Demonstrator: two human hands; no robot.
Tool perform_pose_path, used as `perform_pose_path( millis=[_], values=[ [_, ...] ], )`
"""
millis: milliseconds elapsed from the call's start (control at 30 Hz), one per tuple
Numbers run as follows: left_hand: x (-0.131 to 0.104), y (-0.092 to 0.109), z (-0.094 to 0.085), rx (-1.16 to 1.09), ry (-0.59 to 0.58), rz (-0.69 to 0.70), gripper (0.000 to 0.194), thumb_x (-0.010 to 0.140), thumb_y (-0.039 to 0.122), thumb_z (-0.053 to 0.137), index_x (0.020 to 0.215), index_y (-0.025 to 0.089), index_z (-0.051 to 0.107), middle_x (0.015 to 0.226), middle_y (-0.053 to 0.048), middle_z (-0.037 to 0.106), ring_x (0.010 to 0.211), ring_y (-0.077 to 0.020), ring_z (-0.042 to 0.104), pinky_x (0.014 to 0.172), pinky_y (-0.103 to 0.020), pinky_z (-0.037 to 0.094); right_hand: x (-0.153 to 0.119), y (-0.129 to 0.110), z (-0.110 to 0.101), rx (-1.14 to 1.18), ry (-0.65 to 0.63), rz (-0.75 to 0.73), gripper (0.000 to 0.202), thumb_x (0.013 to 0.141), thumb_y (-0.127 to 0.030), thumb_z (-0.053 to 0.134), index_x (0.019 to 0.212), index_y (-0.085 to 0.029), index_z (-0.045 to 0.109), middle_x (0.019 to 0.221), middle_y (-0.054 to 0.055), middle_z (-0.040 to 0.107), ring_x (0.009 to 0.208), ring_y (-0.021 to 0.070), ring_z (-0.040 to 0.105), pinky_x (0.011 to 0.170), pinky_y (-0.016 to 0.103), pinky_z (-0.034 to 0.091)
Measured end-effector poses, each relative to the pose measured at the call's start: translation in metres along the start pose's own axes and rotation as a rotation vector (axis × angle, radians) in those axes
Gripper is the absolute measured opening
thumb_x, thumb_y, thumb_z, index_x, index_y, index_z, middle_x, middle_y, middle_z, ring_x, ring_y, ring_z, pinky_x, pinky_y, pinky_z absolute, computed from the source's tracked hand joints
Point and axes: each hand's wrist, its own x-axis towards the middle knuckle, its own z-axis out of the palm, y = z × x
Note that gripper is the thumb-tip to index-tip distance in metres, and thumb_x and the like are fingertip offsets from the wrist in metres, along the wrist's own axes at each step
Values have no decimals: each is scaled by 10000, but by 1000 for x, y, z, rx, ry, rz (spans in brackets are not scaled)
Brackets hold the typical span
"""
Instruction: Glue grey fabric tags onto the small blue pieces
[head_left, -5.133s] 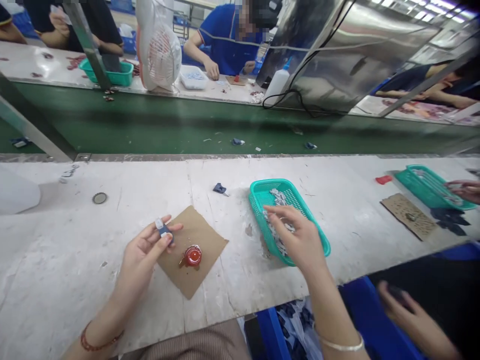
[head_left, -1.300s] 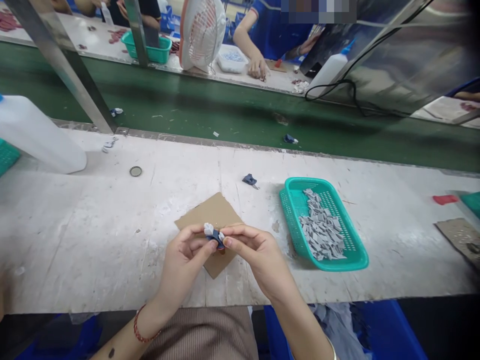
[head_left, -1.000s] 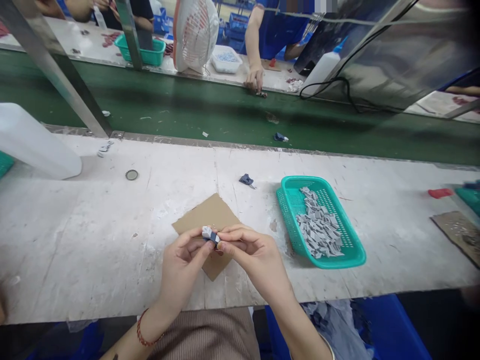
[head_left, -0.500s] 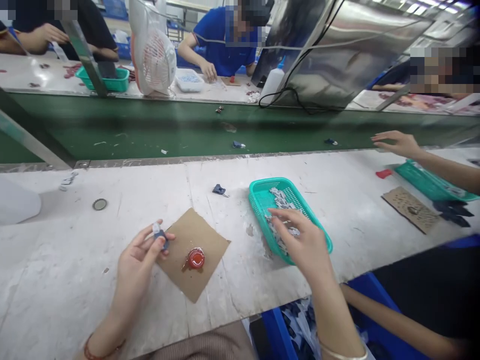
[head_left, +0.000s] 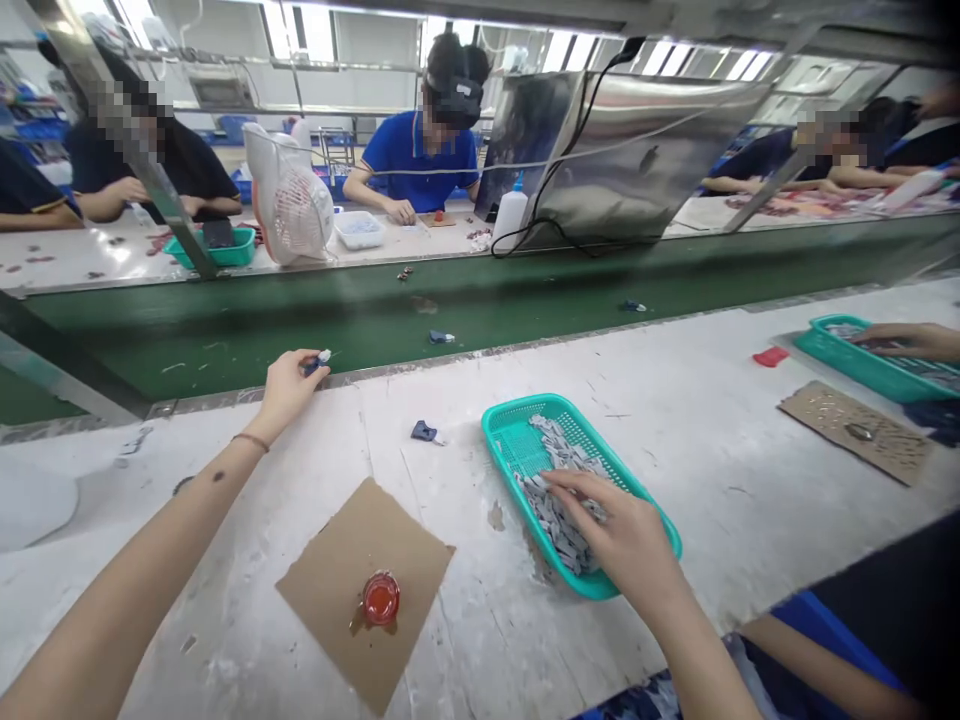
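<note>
My left hand (head_left: 292,385) stretches out over the far table edge, beside the green conveyor belt (head_left: 360,330). Between its thumb and fingers is a small dark-blue piece with a whitish tip (head_left: 316,362). My right hand (head_left: 622,530) is over a teal plastic basket (head_left: 504,455), thumb and forefinger brought together at the small grey pieces (head_left: 559,530) inside. Whatever its fingertips pinch, if anything, is too small to make out. Between my arms lies a brown cardboard square (head_left: 337,560), bearing a red round cap (head_left: 381,598) with wet, shiny liquid around it.
A similar dark-blue piece (head_left: 424,431) lies on the white table. More blue pieces (head_left: 441,337) rest on the belt. At right, a co-worker's hand (head_left: 919,340) is at another teal basket (head_left: 832,350), near a cardboard piece (head_left: 855,430). A metal post (head_left: 67,355) stands left.
My left hand has moved from beside the cardboard forward to the belt edge, carrying the blue piece. My right hand's fingertips have closed at the grey pieces. The view has tilted up.
</note>
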Motion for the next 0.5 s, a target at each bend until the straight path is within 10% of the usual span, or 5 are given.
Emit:
perform_pose_path(
  millis=[300, 500],
  values=[
    [51, 33, 56, 146, -96, 230, 351, 842, 263, 541, 1103, 73, 678, 1293, -229, 601, 1239, -412, 447, 1050, -554, 325, -49, -2, -9, 5, -1, 61, 337, 895, -534, 563, 840, -294, 793, 894, 58, 767, 873, 280, 717, 801, 430, 586],
    [62, 81, 93, 32, -260, 374, 402, 836, 217, 579, 1227, 131, 624, 1361, -144, 576, 1266, -308, 435, 1107, -424, 293, -54, -4, -11, -3, -20, 72, 334, 885, -544, 574, 841, -298, 796, 855, 63, 766, 827, 292, 716, 751, 439, 594]
  ],
)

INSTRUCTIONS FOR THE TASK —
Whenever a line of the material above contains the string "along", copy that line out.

RESULT OF THE TASK —
Measured end-effector poses, each relative to the pose measured at the call's start: translation in metres along the start pose's own axes and rotation as a rotation vector (axis × angle, radians) in those axes
Note that gripper is the thumb-tip to index-tip distance in metres, and thumb_x and the like are fingertip offsets from the wrist in metres, along the wrist's own axes at each step

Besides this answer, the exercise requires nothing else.